(Beginning of THE DATA)
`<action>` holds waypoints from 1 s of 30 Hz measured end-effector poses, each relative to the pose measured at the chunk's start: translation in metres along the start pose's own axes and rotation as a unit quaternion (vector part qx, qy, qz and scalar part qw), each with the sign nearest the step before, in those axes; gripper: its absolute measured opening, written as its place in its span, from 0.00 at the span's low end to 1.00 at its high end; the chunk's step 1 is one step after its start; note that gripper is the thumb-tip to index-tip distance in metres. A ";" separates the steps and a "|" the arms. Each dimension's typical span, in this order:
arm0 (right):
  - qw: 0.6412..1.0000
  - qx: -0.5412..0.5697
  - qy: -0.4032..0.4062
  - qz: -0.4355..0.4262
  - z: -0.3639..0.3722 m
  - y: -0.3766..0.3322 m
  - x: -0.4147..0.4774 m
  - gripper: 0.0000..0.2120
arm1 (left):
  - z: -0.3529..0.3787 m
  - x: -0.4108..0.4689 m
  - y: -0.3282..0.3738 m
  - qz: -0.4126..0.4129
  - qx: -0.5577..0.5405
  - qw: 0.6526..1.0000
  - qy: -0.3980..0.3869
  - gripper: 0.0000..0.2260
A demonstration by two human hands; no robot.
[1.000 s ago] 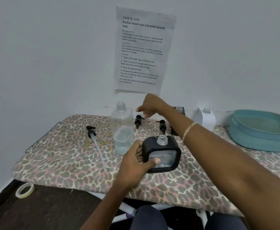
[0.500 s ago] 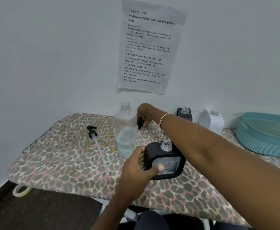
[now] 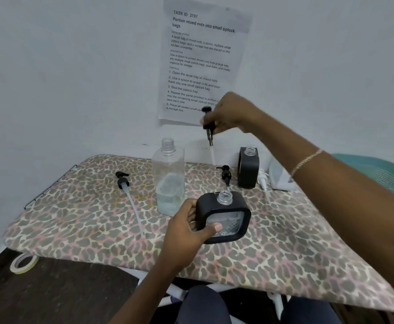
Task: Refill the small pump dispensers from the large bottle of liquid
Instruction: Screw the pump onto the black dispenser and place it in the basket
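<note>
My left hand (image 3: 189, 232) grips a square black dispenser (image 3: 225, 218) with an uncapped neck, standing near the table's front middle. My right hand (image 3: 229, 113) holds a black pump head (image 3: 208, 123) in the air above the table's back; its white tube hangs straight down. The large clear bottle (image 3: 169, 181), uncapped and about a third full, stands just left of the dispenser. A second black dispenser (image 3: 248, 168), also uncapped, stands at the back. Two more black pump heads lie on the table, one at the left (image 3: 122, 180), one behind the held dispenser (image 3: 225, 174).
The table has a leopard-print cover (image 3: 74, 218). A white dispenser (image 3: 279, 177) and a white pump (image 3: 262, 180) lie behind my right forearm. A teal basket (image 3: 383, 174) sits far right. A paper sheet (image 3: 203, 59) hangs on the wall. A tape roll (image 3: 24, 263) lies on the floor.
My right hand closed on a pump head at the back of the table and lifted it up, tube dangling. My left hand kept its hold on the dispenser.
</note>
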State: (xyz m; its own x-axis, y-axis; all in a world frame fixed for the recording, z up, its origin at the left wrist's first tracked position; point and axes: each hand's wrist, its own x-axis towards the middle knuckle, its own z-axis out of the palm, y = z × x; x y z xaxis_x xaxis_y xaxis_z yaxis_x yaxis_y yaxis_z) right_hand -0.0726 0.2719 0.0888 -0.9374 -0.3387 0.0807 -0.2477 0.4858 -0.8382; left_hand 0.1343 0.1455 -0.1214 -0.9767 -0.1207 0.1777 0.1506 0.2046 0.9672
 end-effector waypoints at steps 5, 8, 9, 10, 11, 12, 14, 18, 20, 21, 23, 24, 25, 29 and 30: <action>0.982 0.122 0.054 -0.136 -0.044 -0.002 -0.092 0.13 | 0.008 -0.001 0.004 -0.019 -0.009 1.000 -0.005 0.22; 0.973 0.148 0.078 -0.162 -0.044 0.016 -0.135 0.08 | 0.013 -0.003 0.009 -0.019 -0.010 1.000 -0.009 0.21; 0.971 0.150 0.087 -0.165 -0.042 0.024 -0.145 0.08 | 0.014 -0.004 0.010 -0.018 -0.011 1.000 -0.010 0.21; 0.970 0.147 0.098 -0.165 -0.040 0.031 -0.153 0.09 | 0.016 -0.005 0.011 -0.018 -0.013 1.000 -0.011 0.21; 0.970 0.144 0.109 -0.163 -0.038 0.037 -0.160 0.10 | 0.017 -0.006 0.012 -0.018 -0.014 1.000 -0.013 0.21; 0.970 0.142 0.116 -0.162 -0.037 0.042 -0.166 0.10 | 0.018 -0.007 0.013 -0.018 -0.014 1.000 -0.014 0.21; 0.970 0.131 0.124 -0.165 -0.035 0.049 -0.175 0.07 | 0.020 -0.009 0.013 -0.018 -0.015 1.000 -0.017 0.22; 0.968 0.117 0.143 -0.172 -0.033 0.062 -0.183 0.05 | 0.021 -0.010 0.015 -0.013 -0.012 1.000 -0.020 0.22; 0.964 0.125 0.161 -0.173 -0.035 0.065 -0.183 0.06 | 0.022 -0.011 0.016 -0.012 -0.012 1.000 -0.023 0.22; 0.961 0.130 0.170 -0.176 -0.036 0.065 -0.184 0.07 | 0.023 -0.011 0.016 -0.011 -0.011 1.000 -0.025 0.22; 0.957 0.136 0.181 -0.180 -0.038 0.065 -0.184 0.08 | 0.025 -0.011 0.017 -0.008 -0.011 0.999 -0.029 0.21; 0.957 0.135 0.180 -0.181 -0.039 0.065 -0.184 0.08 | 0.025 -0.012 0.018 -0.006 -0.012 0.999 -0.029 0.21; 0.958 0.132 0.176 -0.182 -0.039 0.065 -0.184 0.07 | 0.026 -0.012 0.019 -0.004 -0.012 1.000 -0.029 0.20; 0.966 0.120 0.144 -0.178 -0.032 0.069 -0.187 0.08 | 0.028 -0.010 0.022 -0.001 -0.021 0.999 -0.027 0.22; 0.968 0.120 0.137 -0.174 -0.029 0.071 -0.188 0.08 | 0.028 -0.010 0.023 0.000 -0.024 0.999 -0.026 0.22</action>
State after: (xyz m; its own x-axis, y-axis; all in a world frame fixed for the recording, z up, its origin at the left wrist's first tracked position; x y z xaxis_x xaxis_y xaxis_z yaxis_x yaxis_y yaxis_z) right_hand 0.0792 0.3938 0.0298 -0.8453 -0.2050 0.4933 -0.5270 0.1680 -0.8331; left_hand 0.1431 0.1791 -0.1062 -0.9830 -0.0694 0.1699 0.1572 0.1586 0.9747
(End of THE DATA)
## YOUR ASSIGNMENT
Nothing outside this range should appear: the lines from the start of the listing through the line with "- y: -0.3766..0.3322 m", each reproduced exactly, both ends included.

## REPLY
`<action>` holds waypoints from 1 s of 30 Hz measured end-effector poses, each relative to the pose measured at the chunk's start: translation in metres along the start pose's own axes and rotation as a unit quaternion (vector part qx, qy, qz and scalar part qw), each with the sign nearest the step before, in those axes; gripper: its absolute measured opening, written as its place in its span, from 0.00 at the span's low end to 1.00 at its high end; the chunk's step 1 is one step after its start; note that gripper is the thumb-tip to index-tip distance in metres. A ";" separates the steps and a "|" the arms. Each dimension's typical span, in this order:
arm0 (right):
  - qw: 0.6412..1.0000
  - qx: -0.5412..0.5697
  - qy: -0.4032..0.4062
  - qz: -0.4355..0.4262
  - z: -0.3639..0.3722 m
  - y: -0.3766..0.3322 m

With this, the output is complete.